- AIM OF THE TASK
Starting at the first line of the data and ending at the line with "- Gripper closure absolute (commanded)", copy each line exactly. Include both of those lines, but no pictures.

- DATASET SECTION
__________

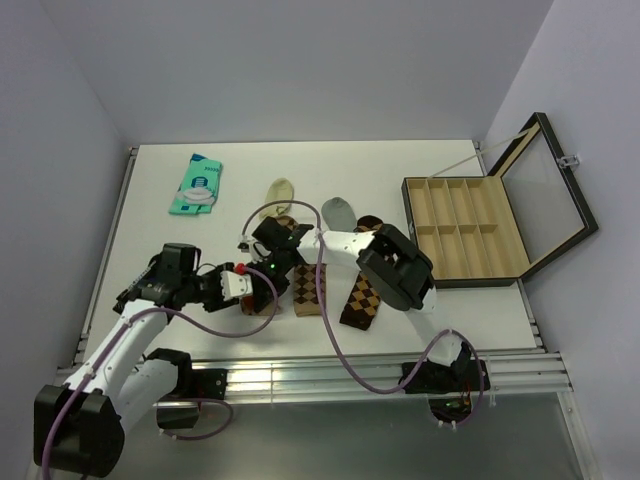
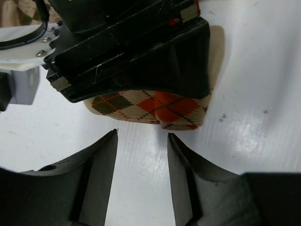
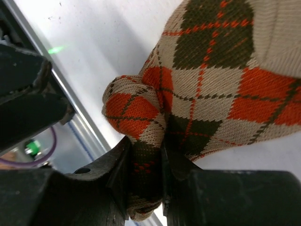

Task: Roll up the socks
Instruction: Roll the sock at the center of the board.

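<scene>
The red-orange argyle sock (image 3: pixel 211 80) lies on the white table, its near end folded into a small roll. My right gripper (image 3: pixel 146 162) is shut on that rolled end. In the top view the right gripper (image 1: pixel 278 268) reaches left over the sock (image 1: pixel 264 304). My left gripper (image 2: pixel 142 141) is open and empty, its fingers just short of the sock's edge (image 2: pixel 160 108), under the right gripper's black body. In the top view it (image 1: pixel 255 290) meets the right gripper. The tan sock (image 1: pixel 308 288) and the dark brown sock (image 1: pixel 362 300) lie flat to the right.
An open wooden compartment box (image 1: pixel 465 230) with a raised glass lid stands at the right. A teal packet (image 1: pixel 197 185) lies at the back left. A cream sock (image 1: pixel 280 190) and a grey sock (image 1: pixel 338 212) lie behind the argyle ones. The table's front rail (image 1: pixel 300 365) is close.
</scene>
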`<state>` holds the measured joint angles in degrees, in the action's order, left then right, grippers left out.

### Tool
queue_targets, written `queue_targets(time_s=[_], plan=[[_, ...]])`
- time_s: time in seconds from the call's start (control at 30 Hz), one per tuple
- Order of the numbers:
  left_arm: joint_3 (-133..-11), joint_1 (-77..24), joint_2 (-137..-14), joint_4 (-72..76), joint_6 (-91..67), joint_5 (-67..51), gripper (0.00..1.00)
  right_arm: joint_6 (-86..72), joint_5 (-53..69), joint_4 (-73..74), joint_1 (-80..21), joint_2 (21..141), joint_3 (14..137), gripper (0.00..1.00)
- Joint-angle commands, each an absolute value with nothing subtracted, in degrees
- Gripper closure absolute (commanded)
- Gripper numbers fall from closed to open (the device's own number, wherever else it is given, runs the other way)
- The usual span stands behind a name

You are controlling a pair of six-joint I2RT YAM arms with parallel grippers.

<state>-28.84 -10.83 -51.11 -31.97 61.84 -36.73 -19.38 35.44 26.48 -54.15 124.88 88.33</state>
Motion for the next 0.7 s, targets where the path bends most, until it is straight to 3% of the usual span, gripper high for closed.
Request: queue_targets(time_s=[0.0,0.1,0.2,0.67], plan=[[-27.3,-11.9,-50.5,-27.4,64.3,-35.5,0.48,-20.5,38.0,35.1,-53.3,128.5,89.7,0.91],[-26.8,-13.0,-50.4,-27.9,64.9,-36.8,0.44,-21.0,39.8,34.9,-52.9,129.5,90.1,0.91],[-25.7,-15.6,-50.4,-27.3,64.7,-35.6,0.34,-21.4,41.0,34.7,-52.6,130.1,90.4,0.91],[-23.7,-29.2,-56.1,-20.5,54.9,-30.3,0.39,-22.5,42.4,33.2,-51.9,130.7,90.7,0.91]])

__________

- ANSWER
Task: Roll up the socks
Instruction: Roll the sock at the center of the board.

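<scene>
The red-orange argyle sock (image 3: pixel 211 80) lies on the white table, its near end folded into a small roll. My right gripper (image 3: pixel 146 162) is shut on that rolled end. In the top view the right gripper (image 1: pixel 278 268) reaches left over the sock (image 1: pixel 264 304). My left gripper (image 2: pixel 142 141) is open and empty, its fingers just short of the sock's edge (image 2: pixel 160 108), under the right gripper's black body. In the top view it (image 1: pixel 255 290) meets the right gripper. The tan sock (image 1: pixel 308 288) and the dark brown sock (image 1: pixel 362 300) lie flat to the right.
An open wooden compartment box (image 1: pixel 465 230) with a raised glass lid stands at the right. A teal packet (image 1: pixel 197 185) lies at the back left. A cream sock (image 1: pixel 280 190) and a grey sock (image 1: pixel 338 212) lie behind the argyle ones. The table's front rail (image 1: pixel 300 365) is close.
</scene>
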`<state>` holds the measured joint angles in degrees, in the action's order, left then right, grippers left out.

### Tool
queue_targets, written `queue_targets(time_s=[_], plan=[[_, ...]])`
- time_s: time in seconds from the call's start (control at 30 Hz), one per tuple
- Order of the numbers:
  left_arm: joint_3 (-133..-11), joint_1 (-77..24), joint_2 (-137..-14), joint_4 (-72..76), joint_6 (-91..67), joint_5 (-67..51), gripper (0.00..1.00)
  right_arm: joint_6 (-86..72), joint_5 (-53..69), joint_4 (-73..74), joint_1 (-80..21), joint_2 (21..141), joint_3 (14..137), gripper (0.00..1.00)
- Joint-angle commands, each an absolute value with nothing subtracted, in degrees
- Gripper closure absolute (commanded)

That concludes the answer to this exercise.